## Exercise
Bring together every line in the data that includes "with".

## Collected material
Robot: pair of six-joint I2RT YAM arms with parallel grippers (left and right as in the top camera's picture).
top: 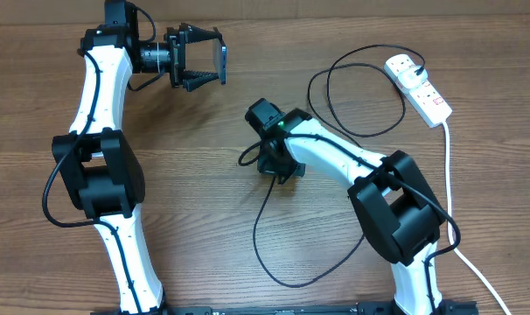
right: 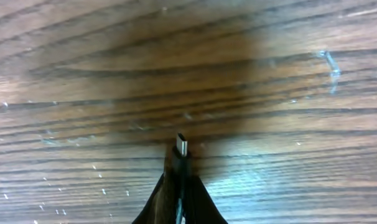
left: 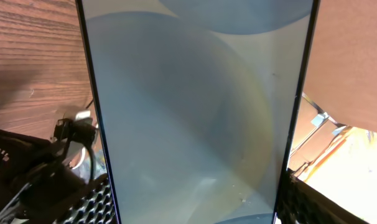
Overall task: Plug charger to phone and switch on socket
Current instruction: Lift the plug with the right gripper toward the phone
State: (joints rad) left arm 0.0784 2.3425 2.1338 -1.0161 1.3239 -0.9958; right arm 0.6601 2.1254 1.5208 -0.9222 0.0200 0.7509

## Answer to this exercise
Robot: pair of six-joint I2RT YAM arms with parallel grippers (left and right as in the top camera's picture).
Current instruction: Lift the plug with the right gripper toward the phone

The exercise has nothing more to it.